## Problem details
Your answer should be the lines below from the one with "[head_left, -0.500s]" to the one with "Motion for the", both included, given again exactly and with nothing added.

## Supplied material
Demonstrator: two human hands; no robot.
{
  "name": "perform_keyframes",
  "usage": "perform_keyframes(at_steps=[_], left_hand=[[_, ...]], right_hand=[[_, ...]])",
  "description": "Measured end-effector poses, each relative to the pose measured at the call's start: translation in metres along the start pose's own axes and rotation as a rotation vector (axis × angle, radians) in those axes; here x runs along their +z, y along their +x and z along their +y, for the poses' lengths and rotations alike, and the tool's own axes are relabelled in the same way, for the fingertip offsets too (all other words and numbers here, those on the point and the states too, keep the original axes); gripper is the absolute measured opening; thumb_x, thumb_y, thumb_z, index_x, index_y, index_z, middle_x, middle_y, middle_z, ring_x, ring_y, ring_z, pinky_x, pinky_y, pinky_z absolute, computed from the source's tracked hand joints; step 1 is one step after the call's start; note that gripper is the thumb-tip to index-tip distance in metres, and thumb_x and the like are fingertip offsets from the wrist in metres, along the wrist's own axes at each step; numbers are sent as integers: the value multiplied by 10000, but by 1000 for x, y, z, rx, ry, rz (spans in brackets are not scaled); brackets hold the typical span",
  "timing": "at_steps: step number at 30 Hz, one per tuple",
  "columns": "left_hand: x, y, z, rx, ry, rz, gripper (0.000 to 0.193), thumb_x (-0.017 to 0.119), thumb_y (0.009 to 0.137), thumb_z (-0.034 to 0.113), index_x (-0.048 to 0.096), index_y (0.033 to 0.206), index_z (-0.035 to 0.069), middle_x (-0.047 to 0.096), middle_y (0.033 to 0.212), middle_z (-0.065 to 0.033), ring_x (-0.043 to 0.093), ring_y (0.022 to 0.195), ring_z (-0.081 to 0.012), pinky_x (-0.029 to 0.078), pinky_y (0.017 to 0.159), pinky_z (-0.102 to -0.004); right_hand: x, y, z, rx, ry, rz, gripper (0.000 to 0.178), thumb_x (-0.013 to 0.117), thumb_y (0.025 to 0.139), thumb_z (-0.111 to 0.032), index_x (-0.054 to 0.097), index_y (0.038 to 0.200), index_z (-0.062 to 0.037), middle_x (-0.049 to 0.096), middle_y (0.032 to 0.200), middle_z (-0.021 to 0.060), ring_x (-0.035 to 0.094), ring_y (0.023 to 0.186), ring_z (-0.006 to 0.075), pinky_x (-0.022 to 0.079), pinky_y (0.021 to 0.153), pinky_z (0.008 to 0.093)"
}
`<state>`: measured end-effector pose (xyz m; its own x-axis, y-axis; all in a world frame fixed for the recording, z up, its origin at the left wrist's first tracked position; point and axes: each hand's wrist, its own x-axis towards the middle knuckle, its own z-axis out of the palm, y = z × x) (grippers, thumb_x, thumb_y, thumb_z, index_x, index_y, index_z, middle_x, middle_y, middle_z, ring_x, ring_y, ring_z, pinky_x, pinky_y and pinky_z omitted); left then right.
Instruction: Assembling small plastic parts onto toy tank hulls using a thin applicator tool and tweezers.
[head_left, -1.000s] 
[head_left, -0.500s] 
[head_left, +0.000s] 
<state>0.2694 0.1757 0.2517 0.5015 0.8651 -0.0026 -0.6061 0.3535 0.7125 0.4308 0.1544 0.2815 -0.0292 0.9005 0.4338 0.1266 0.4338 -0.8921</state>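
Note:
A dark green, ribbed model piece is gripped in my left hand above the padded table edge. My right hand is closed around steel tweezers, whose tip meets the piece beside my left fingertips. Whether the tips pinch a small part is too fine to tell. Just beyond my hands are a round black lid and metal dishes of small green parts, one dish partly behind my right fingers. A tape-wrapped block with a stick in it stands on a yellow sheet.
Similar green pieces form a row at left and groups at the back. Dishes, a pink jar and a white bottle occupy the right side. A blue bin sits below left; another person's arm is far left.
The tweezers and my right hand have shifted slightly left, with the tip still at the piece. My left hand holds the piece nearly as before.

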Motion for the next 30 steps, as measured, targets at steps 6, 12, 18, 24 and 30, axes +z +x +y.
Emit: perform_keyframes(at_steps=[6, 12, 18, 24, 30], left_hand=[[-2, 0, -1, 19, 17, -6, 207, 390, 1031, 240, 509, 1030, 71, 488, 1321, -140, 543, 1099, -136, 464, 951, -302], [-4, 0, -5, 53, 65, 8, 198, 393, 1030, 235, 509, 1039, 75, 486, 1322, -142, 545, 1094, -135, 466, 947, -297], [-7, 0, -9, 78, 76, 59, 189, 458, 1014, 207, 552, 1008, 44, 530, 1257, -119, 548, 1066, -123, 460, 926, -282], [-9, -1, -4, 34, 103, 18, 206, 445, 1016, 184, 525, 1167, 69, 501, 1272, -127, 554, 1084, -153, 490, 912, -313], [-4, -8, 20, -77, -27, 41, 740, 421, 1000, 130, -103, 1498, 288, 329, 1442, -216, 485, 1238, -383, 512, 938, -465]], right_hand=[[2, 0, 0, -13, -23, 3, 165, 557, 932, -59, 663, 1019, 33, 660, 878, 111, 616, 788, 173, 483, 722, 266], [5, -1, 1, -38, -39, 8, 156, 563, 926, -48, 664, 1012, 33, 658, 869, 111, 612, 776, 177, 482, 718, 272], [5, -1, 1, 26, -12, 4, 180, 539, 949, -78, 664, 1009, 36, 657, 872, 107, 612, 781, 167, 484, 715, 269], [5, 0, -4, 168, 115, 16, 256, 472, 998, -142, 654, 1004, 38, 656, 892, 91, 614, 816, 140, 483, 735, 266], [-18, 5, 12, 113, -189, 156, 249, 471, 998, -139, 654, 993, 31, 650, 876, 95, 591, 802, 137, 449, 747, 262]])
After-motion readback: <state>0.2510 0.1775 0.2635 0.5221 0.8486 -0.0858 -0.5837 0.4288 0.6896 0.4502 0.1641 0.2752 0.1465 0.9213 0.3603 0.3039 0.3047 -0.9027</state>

## Exercise output
[head_left, -0.500s] 
[head_left, +0.000s] 
<state>0.2694 0.1757 0.2517 0.5015 0.8651 -0.0026 -0.6061 0.3535 0.7125 0.4308 0.1544 0.2815 -0.0292 0.9005 0.4338 0.1266 0.4338 -0.8921</state>
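Note:
A dark green, ribbed model piece is gripped in my left hand above the padded table edge. My right hand is closed around steel tweezers, whose tip meets the piece beside my left fingertips. Whether the tips pinch a small part is too fine to tell. Just beyond my hands are a round black lid and metal dishes of small green parts, one dish partly behind my right fingers. A tape-wrapped block with a stick in it stands on a yellow sheet.
Similar green pieces form a row at left and groups at the back. Dishes, a pink jar and a white bottle occupy the right side. A blue bin sits below left; another person's arm is far left.
The tweezers and my right hand have shifted slightly left, with the tip still at the piece. My left hand holds the piece nearly as before.
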
Motion for the next 30 steps, as measured, targets at steps 6, 12, 18, 24 and 30, axes +z +x +y.

Nothing more belongs to this answer.